■ **Task brief**: From the data below, please reproduce exactly everything from the line that contains "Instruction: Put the" down to the line that contains "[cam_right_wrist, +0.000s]", with both ends included.

■ **Information**:
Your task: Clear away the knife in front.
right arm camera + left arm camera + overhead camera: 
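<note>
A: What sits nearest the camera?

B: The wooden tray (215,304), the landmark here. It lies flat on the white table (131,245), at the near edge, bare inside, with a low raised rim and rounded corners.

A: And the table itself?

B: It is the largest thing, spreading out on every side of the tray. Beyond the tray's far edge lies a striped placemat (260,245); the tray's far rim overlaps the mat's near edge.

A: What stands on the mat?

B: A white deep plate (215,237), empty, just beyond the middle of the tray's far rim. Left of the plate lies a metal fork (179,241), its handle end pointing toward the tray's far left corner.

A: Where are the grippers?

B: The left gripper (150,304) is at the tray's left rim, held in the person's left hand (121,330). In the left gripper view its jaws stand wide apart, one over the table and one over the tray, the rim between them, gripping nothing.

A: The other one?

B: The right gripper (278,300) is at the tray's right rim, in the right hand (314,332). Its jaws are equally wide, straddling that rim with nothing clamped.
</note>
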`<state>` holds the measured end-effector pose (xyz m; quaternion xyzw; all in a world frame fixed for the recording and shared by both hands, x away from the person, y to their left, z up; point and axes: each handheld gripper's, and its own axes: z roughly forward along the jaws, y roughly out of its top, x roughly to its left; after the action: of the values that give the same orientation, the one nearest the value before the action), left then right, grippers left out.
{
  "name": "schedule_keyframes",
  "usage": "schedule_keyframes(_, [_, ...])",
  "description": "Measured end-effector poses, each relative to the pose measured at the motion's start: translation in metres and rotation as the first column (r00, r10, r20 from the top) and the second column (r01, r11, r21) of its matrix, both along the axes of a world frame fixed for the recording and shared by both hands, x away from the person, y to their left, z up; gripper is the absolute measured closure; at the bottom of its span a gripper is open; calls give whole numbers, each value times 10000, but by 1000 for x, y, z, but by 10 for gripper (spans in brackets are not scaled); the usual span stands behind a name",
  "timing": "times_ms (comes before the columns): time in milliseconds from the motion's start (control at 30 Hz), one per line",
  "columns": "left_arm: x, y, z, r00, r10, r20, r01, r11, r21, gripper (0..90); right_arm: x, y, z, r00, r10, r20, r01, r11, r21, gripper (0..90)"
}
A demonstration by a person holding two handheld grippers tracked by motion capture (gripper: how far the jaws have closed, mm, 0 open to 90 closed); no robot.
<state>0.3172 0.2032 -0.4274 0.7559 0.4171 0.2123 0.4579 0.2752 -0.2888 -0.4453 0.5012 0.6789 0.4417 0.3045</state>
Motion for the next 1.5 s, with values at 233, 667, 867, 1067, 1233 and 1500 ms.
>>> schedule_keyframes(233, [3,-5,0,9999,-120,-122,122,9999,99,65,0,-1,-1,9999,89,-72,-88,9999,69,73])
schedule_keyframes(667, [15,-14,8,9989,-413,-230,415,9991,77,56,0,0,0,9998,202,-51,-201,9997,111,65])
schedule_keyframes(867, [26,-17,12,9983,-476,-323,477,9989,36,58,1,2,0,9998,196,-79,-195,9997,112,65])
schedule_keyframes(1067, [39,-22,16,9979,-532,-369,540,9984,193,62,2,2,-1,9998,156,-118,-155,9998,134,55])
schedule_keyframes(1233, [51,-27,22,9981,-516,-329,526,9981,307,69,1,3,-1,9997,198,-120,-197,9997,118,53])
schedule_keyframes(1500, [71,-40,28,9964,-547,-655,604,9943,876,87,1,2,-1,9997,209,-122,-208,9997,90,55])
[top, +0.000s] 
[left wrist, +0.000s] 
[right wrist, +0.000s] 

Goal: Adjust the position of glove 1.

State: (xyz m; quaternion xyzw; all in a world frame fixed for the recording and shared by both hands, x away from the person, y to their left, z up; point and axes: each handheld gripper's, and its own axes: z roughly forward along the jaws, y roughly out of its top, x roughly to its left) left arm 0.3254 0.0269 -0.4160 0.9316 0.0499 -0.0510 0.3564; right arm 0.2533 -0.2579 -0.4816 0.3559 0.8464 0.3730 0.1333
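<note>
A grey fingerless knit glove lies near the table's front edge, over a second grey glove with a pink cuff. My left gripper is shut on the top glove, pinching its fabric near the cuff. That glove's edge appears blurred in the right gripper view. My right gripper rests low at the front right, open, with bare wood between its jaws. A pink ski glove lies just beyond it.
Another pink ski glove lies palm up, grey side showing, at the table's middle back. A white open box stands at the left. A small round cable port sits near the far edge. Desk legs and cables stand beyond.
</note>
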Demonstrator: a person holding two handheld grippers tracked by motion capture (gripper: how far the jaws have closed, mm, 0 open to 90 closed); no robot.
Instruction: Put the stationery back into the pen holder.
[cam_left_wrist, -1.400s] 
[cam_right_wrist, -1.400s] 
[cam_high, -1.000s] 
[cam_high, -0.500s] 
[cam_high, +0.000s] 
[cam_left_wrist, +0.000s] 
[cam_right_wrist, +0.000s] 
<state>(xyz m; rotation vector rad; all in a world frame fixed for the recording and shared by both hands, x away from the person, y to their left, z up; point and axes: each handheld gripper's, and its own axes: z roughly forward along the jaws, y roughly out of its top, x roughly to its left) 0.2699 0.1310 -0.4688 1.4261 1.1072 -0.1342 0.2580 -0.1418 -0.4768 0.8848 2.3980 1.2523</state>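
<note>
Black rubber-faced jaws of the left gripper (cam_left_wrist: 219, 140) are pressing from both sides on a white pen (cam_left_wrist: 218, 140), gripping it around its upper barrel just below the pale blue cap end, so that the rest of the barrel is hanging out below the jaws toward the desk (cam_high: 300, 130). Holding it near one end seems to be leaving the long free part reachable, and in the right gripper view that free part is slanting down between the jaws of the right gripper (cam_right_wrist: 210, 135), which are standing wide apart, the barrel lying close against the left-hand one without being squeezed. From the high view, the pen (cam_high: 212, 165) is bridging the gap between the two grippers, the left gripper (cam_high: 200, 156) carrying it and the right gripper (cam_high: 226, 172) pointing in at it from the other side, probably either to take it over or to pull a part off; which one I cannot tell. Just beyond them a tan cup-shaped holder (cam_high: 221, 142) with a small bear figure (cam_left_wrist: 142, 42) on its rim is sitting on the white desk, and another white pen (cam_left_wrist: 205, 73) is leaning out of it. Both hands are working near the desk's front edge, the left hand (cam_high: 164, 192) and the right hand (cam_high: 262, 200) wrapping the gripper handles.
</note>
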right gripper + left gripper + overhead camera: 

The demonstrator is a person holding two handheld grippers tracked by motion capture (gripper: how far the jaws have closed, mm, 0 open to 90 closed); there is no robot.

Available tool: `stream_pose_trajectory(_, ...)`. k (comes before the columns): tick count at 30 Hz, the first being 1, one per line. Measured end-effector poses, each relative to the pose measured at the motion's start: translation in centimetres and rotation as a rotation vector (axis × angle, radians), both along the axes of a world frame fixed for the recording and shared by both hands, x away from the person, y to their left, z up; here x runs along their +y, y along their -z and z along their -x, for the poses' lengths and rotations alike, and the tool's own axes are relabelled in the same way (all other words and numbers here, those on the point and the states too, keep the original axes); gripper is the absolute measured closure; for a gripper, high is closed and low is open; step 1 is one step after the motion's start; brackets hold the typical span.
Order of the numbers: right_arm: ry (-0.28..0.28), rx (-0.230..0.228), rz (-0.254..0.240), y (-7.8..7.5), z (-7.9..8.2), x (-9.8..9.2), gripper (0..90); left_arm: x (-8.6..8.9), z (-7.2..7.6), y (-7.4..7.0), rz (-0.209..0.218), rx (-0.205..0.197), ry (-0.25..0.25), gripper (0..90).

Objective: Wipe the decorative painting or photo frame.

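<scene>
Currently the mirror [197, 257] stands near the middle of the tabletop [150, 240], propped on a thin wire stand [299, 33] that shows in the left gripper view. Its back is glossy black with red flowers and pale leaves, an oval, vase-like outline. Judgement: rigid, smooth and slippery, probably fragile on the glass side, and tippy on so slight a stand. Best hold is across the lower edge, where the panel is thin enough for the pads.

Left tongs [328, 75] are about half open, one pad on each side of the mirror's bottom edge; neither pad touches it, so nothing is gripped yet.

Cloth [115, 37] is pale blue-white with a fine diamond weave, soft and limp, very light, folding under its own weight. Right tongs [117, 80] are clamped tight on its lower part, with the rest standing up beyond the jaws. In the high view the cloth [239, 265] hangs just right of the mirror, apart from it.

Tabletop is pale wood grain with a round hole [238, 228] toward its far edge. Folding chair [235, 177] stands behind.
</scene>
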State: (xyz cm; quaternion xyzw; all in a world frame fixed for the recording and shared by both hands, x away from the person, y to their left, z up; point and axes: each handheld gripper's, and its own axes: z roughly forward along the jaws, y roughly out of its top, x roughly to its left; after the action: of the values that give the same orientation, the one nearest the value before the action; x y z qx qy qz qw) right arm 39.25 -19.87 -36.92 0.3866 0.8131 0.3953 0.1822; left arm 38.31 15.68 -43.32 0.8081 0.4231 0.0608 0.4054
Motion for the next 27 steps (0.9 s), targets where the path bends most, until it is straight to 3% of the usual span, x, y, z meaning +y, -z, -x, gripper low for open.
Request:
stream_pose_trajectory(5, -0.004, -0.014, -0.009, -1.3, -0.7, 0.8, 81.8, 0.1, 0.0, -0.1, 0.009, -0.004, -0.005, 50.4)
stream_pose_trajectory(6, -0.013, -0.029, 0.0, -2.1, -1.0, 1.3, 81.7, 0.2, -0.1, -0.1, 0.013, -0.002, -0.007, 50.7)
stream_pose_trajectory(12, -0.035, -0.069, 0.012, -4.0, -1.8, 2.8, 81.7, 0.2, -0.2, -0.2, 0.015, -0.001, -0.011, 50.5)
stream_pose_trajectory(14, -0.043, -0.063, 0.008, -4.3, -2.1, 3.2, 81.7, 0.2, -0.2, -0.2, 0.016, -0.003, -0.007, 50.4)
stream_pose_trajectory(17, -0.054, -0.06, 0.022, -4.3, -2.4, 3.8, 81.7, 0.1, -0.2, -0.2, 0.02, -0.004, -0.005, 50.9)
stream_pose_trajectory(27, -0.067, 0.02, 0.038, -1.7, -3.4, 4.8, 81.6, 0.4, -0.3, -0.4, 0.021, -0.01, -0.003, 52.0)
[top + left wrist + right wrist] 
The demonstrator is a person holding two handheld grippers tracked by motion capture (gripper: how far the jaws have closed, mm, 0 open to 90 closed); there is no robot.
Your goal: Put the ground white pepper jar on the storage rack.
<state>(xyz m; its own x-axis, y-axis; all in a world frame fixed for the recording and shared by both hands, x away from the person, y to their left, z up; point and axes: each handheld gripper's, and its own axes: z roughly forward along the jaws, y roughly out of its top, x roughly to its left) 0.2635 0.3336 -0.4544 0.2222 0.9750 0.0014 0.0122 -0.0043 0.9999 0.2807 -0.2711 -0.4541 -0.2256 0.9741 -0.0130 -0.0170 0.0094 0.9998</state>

■ **Output below**:
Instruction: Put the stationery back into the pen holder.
[cam_left_wrist, -1.400s] 
[cam_right_wrist, -1.400s] 
[cam_high, -1.000s] 
[cam_high, -0.500s] 
[cam_high, +0.000s] 
[cam_left_wrist, +0.000s] 
[cam_right_wrist, +0.000s] 

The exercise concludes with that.